Research Fellows Directory
Dr Andrew Ashley
Imperial College London
Humans are reliant upon hydrocarbon fossil fuels for their energy needs and demand is projected to double by 2050, yet fossil fuels are a finite resource and subject to fluctuating prices and supply concerns. Combustion of these also releases carbon dioxide (CO2), a major contributor to global warming.

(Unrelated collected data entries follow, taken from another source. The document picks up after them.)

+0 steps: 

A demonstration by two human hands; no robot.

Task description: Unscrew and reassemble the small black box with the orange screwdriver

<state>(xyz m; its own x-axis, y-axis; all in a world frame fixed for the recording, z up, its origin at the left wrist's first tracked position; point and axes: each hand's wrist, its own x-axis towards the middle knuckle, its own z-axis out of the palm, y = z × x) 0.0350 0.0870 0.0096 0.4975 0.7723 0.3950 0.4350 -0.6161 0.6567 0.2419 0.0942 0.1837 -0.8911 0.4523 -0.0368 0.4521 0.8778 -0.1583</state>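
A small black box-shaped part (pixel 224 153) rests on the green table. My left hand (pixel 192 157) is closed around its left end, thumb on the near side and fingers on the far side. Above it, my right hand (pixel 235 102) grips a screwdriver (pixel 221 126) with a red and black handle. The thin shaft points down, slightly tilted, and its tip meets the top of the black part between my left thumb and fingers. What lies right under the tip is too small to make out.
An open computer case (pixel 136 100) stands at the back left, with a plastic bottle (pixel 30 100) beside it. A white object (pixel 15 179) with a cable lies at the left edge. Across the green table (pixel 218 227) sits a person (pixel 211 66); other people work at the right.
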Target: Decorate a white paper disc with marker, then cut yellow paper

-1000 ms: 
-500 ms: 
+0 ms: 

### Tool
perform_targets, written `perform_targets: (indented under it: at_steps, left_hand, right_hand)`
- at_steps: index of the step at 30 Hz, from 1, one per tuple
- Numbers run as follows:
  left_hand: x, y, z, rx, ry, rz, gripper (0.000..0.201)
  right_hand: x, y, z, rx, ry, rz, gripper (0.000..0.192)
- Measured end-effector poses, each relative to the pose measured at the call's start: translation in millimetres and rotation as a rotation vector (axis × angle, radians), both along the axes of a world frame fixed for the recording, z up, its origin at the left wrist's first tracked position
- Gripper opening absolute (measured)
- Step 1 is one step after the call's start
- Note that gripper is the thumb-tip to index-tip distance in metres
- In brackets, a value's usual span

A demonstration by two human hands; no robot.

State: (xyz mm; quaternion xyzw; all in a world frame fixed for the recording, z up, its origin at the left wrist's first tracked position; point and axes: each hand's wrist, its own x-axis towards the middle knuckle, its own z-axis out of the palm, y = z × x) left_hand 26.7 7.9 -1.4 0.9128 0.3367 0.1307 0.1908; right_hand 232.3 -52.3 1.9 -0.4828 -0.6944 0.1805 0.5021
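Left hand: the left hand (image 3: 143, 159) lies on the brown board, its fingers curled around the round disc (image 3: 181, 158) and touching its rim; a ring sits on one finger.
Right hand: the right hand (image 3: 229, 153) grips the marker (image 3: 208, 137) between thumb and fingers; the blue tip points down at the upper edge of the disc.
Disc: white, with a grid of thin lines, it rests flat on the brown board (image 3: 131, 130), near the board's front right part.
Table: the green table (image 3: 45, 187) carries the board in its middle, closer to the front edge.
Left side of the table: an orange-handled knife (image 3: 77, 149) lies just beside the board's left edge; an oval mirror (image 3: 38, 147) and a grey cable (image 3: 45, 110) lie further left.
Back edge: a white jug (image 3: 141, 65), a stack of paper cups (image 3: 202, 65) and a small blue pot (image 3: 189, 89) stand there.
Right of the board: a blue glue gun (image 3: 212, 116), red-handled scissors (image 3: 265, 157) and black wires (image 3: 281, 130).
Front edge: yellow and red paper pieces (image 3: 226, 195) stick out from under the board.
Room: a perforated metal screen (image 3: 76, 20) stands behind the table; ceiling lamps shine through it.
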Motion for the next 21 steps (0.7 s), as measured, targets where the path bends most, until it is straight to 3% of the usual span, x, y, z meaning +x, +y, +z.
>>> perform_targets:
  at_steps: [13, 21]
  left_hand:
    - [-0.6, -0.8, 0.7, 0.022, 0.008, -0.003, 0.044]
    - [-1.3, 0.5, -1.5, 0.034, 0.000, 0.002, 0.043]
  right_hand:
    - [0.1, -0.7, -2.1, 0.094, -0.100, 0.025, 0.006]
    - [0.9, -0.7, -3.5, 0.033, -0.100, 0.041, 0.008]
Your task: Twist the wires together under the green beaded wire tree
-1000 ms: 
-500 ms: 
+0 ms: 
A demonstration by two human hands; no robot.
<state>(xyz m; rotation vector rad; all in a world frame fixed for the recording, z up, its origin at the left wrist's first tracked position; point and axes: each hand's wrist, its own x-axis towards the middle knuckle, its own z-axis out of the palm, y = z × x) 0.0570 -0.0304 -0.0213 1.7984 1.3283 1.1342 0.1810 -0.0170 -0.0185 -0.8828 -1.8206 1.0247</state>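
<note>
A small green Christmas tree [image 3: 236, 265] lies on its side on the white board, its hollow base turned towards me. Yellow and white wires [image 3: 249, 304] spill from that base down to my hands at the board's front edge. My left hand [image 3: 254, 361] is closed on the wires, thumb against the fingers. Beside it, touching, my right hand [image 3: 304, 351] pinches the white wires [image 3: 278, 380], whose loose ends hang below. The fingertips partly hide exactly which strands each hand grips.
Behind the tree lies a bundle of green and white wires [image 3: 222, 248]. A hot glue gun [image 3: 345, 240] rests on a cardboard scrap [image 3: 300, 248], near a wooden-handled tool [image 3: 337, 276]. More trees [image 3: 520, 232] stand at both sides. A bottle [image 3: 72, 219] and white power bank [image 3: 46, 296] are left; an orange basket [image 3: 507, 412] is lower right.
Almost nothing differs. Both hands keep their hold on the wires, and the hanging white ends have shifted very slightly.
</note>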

A sustainable alternative is the storage of energy in the chemical bonds of hydrogen (H2) through the solar-splitting of abundant water (H2O). Unfortunately, H2 is a gas and has major storage problems for transportation, which relies on energy-dense liquid fuels. A solution is to use solar-derived H2 to convert atmospheric CO2 into liquid hydrocarbon fuels; because CO2 is used in their manufacture the fuel is overall carbon-neutral, and is known as ‘artificial photosynthesis’. The security of a dependable and carbon-neutral energy source would be a commercially attractive investment to oil-dependent industries. Success will not only generate academic interest, but the beneficial impacts will be felt by society across the world. Population rises will also apply pressure on food resources – this can be addressed through greater use of fertilisers to enhance agricultural yields. Currently, these are produced from ammonia, which is made from the energy-intensive reaction of nitrogen (N2) and H2, consuming ca. 2% of the global energy supply; energy-efficient ammonia synthesis is hence desirable.
Direct reaction of CO2/N2 and H2 does not occur due to the strong bonds holding the molecules together; to promote this a catalyst (which weakens bonds and drive the reactions forward) is required. This research proposal adopts a new approach to catalyst systems capable of both transformations using two catalysts in synergy: one makes H2 reactive, whereas another specifically binds CO2 or N2 molecules, rendering them susceptible to reaction with H2. Importantly the catalysts can be easily modified and their performance tuned, leading to more efficient and sustainable chemistry.